■ WHAT TO DO:
Transcribe exactly everything in the data below from the line containing "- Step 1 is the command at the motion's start" down to the line containing "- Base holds", both lines included and nothing further.

■ DATASET EXCERPT:
# # #

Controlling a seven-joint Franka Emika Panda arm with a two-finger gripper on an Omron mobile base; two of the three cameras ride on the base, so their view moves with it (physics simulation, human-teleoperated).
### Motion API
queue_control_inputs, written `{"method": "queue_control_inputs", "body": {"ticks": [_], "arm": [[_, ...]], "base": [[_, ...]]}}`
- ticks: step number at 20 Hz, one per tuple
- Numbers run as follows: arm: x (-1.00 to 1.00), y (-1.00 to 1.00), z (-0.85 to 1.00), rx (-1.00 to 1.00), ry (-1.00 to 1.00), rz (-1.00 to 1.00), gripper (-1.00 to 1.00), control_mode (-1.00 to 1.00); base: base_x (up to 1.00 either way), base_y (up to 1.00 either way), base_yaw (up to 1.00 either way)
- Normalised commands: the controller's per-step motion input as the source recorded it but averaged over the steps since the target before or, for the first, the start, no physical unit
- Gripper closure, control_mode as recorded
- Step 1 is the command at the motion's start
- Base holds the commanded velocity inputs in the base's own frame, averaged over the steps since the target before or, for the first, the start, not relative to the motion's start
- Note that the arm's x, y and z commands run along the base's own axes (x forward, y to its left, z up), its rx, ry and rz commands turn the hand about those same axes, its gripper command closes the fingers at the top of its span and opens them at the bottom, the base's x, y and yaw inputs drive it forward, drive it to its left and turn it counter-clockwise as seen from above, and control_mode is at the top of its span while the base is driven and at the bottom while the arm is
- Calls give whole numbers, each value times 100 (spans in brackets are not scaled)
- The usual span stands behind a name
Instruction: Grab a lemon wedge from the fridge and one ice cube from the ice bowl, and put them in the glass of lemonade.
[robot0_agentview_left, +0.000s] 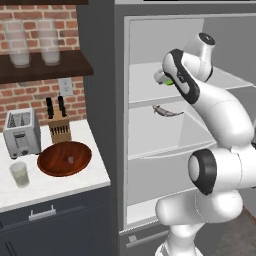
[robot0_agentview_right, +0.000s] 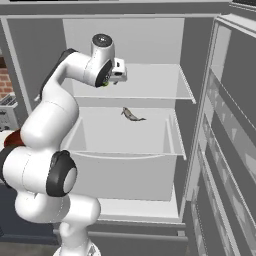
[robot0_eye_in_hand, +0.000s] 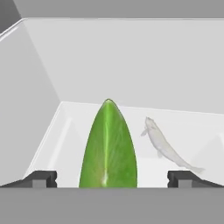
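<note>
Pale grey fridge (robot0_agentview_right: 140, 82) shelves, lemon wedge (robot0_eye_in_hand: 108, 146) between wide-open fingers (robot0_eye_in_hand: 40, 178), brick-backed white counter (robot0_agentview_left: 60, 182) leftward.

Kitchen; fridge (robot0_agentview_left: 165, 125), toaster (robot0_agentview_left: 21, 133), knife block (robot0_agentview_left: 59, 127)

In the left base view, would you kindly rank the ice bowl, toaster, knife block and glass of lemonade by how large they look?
1. ice bowl
2. toaster
3. knife block
4. glass of lemonade
The toaster and knife block are close, so their order is unsure.
</note>
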Motion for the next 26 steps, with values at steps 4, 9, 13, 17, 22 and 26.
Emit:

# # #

■ RESPONSE:
- Step 1 is the command at the motion's start
- Base holds the commanded velocity inputs in the base's own frame, averaged over the steps since the target before or, for the first, the start, not relative to the motion's start

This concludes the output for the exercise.